Problem statement
What follows is a listing. Return every line of it exactly.

Source material
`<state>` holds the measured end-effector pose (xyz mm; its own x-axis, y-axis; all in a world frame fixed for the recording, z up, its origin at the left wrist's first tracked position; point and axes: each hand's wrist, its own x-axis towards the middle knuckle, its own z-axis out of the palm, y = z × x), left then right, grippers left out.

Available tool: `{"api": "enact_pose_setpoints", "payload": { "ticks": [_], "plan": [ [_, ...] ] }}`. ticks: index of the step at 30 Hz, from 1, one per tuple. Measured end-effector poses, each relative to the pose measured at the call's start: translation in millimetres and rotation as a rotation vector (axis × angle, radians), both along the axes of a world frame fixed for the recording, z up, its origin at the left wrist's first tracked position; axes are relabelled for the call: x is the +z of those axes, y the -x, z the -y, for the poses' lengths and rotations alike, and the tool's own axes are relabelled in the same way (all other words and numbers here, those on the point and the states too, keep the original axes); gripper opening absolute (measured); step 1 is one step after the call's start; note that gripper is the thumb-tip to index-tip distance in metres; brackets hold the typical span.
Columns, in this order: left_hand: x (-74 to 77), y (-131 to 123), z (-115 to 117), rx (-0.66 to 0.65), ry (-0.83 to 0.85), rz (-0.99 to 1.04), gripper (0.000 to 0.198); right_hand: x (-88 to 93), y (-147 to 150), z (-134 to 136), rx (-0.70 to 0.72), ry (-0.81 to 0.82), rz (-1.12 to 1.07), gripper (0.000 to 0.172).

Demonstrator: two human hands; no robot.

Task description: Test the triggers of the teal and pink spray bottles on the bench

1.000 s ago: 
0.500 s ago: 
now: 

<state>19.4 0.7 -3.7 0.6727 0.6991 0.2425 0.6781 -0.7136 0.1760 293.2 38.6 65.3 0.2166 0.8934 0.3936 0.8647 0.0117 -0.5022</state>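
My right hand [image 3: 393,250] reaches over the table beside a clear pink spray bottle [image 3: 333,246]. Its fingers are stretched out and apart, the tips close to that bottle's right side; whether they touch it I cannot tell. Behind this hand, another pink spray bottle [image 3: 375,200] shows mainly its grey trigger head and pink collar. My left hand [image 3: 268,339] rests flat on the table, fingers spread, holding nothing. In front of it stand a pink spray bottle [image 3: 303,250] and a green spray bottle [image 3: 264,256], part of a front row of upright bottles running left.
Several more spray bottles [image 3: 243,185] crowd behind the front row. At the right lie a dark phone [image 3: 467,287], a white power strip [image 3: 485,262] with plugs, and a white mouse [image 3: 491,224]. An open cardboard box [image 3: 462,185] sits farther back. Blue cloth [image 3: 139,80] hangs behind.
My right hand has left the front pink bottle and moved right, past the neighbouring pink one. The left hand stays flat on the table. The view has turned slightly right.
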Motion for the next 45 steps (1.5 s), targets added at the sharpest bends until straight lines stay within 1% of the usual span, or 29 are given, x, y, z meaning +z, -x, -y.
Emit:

Task solution
`<state>` holds the measured end-effector pose (xyz mm; its own x-axis, y-axis; all in a world frame fixed for the recording, z up, its origin at the left wrist's first tracked position; point and axes: each hand's wrist, its own x-axis towards the middle knuckle, its own z-axis out of the palm, y = z × x), left then right, grippers left out.

Available tool: `{"api": "enact_pose_setpoints", "payload": { "ticks": [_], "plan": [ [_, ...] ] }}`. ticks: index of the step at 30 Hz, from 1, one per tuple. Measured end-effector poses, each relative to the pose measured at the call's start: translation in millimetres and rotation as a rotation vector (axis × angle, radians), both along the axes of a world frame fixed for the recording, z up, its origin at the left wrist's first tracked position; axes are relabelled for the call: x is the +z of those axes, y the -x, z the -y, for the poses' lengths and rotations alike, and the tool's own axes are relabelled in the same way (all other words and numbers here, those on the point and the states too, keep the original axes); gripper opening absolute (measured); step 1 is one step after the call's start; note that gripper is the thumb-tip to index-tip distance in metres; brackets hold the typical span.
Columns, in this order: left_hand: x (-74 to 77), y (-131 to 123), z (-115 to 117), rx (-0.66 to 0.65), ry (-0.83 to 0.85), rz (-0.99 to 1.04), gripper (0.000 to 0.198); right_hand: x (-88 to 93), y (-147 to 150), z (-134 to 136), rx (-0.70 to 0.72), ry (-0.81 to 0.82), rz (-1.12 to 1.07), gripper (0.000 to 0.172).

Demonstrator: two human hands; no robot.

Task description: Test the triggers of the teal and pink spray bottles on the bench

1.000 s ago: 
0.500 s ago: 
now: 

<state>19.4 0.7 -3.7 0.6727 0.6991 0.2425 0.6781 -0.7136 0.1760 293.2 38.6 65.3 0.2166 0.8934 0.3936 0.8647 0.0117 -0.5022</state>
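My right hand [image 3: 393,250] reaches over the table beside a clear pink spray bottle [image 3: 333,246]. Its fingers are stretched out and apart, the tips close to that bottle's right side; whether they touch it I cannot tell. Behind this hand, another pink spray bottle [image 3: 375,200] shows mainly its grey trigger head and pink collar. My left hand [image 3: 268,339] rests flat on the table, fingers spread, holding nothing. In front of it stand a pink spray bottle [image 3: 303,250] and a green spray bottle [image 3: 264,256], part of a front row of upright bottles running left.
Several more spray bottles [image 3: 243,185] crowd behind the front row. At the right lie a dark phone [image 3: 467,287], a white power strip [image 3: 485,262] with plugs, and a white mouse [image 3: 491,224]. An open cardboard box [image 3: 462,185] sits farther back. Blue cloth [image 3: 139,80] hangs behind.
My right hand has left the front pink bottle and moved right, past the neighbouring pink one. The left hand stays flat on the table. The view has turned slightly right.
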Motion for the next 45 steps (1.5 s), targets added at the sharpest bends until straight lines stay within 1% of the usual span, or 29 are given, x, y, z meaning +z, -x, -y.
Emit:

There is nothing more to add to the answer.